Caruso's entry into "Nativ Express" was completed in August 2013, and Caruso's reports for the past year show that "Nativ Express" concluded 2013 with a loss of 730 thousand shekels, after a profit of 14 million shekels in 2012 and a loss of 21 million shekels in 2011.

Carasso and the Afifi family have been working together for several years. In 2009, the parties established a company that markets and sells Renault and Nissan vehicles in the Nazareth area, and they own a sales center and trade-in lot there. This partnership sells several hundred vehicles a year, and its profits have accumulated to about half a million shekels since its establishment.

In its main activity - selling Renault and Nissan vehicles - Carso Motors has been suffering from a slowdown in recent months, and concluded the first half of 2014 with a 71% drop in net profit to NIS 51 million.

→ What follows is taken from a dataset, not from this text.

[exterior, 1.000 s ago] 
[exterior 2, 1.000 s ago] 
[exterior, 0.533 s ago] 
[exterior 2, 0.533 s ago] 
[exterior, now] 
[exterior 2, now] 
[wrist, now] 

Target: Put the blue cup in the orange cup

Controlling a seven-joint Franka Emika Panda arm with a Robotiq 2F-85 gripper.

Revenues for this period declined by 31% to 1.37 billion shekels, and revenues from the sale of new cars fell by 81% to 835 million shekels.

In the first half of the year, a negative decline of 10% in Nissan sales, which reached just over 5,300 vehicles, stood out, compared to a 4% increase in Renault vehicle sales, which accumulated to more than 4,400. Carso Motors is traded on the stock exchange at a value of approximately 1.3 billion shekels, after an annual increase of 6% in the share price.